▸ Aim of the task:
Whenever a line in the entries below contains the string "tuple", copy that line.

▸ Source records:
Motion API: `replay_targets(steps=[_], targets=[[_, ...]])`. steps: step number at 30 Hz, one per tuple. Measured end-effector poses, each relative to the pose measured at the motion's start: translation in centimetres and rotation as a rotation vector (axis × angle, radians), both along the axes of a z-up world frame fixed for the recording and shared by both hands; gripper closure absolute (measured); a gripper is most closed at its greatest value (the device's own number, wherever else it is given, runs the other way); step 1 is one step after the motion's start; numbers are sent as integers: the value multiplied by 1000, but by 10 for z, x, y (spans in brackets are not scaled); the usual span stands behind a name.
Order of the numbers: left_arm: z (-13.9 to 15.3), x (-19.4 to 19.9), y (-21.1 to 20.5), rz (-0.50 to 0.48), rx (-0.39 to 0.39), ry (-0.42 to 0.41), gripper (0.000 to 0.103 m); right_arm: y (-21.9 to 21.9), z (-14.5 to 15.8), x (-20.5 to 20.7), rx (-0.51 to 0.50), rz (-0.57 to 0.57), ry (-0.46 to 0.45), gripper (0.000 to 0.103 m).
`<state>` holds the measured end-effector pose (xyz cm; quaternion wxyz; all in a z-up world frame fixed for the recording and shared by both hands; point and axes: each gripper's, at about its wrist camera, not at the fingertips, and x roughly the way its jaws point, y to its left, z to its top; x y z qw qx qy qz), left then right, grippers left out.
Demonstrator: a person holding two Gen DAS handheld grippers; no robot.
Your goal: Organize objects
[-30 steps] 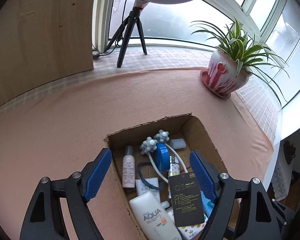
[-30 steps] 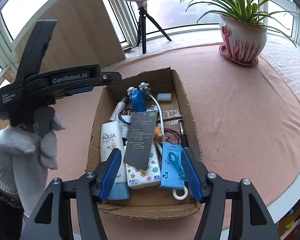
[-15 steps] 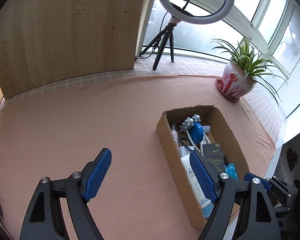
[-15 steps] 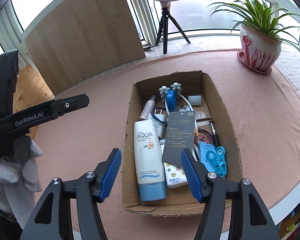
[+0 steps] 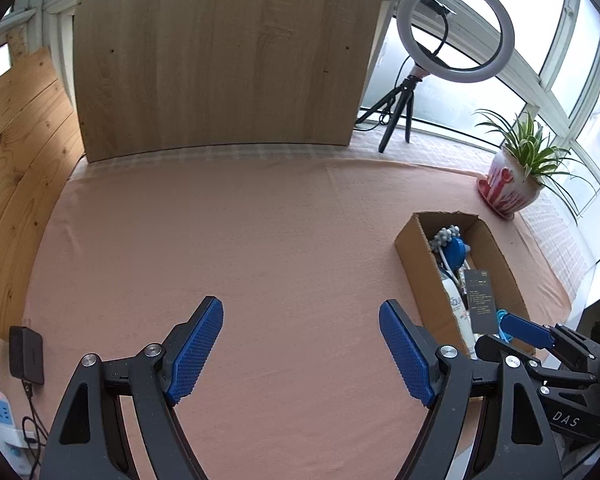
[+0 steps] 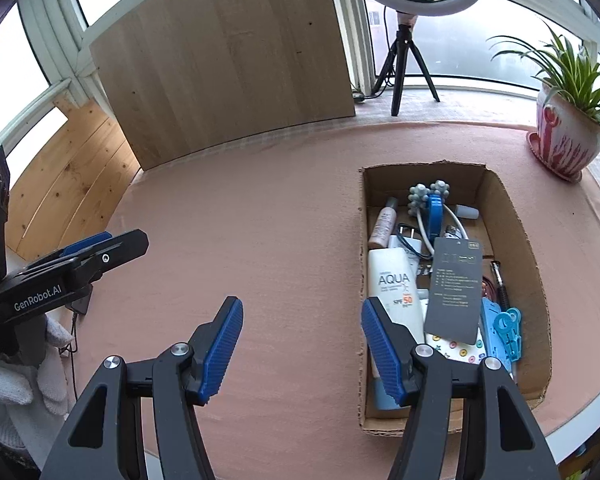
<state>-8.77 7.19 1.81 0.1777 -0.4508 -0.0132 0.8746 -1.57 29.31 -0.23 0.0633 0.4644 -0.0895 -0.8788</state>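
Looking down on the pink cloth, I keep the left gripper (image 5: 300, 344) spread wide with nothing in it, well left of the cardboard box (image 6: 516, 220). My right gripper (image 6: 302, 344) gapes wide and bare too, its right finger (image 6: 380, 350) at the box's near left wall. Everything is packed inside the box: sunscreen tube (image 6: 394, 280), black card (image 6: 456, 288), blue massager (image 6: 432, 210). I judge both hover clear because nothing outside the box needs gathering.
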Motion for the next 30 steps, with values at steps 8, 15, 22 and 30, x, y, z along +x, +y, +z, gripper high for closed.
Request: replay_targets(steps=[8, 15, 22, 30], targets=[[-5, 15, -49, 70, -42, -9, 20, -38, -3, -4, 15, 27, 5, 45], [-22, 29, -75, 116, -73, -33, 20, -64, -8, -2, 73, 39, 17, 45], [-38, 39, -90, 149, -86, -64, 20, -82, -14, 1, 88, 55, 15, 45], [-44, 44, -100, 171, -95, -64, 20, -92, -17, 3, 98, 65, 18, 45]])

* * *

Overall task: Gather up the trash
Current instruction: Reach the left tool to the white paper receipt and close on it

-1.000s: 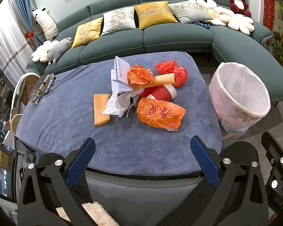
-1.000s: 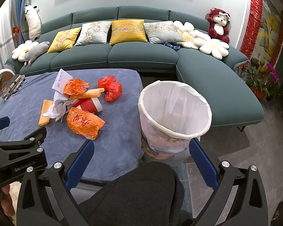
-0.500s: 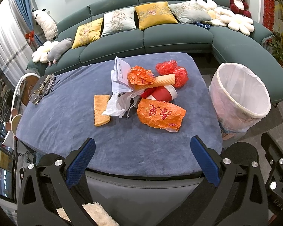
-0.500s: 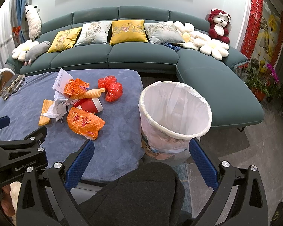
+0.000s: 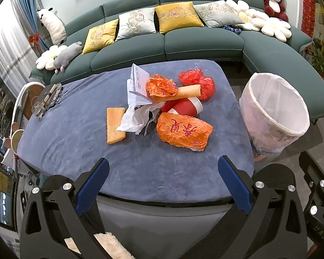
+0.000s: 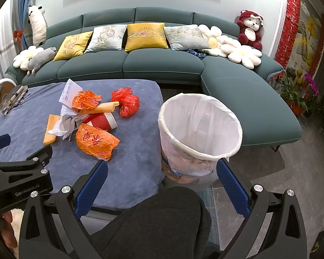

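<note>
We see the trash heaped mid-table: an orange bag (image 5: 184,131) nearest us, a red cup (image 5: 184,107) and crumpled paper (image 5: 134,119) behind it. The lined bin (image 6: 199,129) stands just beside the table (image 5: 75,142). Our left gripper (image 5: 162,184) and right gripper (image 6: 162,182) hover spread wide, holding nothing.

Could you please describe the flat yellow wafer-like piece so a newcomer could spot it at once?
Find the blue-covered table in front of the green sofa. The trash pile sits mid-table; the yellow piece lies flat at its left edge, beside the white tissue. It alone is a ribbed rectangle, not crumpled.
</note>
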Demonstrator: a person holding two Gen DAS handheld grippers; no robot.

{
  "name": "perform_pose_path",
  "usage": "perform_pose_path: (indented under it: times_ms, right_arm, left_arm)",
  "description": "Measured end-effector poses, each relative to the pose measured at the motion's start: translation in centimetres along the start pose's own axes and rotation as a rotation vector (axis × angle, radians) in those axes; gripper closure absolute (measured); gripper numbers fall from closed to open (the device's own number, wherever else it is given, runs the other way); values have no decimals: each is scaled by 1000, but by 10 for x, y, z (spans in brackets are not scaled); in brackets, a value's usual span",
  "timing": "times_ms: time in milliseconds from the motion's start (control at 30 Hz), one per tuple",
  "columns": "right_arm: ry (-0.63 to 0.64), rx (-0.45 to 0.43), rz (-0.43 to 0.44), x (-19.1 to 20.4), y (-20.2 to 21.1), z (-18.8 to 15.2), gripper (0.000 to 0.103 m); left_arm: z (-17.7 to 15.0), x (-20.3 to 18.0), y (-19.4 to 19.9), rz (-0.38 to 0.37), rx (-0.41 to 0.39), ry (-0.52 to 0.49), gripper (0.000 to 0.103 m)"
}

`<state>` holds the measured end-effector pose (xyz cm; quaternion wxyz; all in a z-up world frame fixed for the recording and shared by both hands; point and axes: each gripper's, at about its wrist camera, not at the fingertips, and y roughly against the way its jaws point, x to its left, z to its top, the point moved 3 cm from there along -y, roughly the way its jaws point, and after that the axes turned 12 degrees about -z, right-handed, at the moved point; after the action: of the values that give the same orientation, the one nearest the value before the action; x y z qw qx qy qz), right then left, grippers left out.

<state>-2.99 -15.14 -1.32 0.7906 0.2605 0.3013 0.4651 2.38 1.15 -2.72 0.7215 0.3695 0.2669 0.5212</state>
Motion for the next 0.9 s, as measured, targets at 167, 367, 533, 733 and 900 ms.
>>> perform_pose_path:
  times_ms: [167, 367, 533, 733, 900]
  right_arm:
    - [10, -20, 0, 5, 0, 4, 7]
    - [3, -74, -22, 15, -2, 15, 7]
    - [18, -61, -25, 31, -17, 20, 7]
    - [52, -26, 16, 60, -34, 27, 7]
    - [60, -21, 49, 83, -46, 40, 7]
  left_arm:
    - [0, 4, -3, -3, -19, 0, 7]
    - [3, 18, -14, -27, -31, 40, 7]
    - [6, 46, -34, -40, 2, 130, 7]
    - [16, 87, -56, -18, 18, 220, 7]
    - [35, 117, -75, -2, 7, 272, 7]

▸ Solved exercise:
Motion API: `replay_targets(steps=[_], targets=[[_, ...]])`. steps: step number at 30 Hz, one per tuple. Measured end-effector poses, each relative to the pose measured at the motion's start: translation in centimetres and rotation as a rotation vector (axis × angle, radians), both along the axes of a z-up world frame fixed for the recording and shared by both hands; gripper closure absolute (measured); a gripper is most closed at its greatest value (the device's own number, wherever else it is given, runs the other way); step 1 is one step after the motion's start; numbers are sent as integers: the value multiplied by 1000, but by 10 for z, x, y (spans in brackets are not scaled); the usual span stands behind a name.
  "timing": "times_ms: time in milliseconds from the motion's start (control at 30 Hz), one per tuple",

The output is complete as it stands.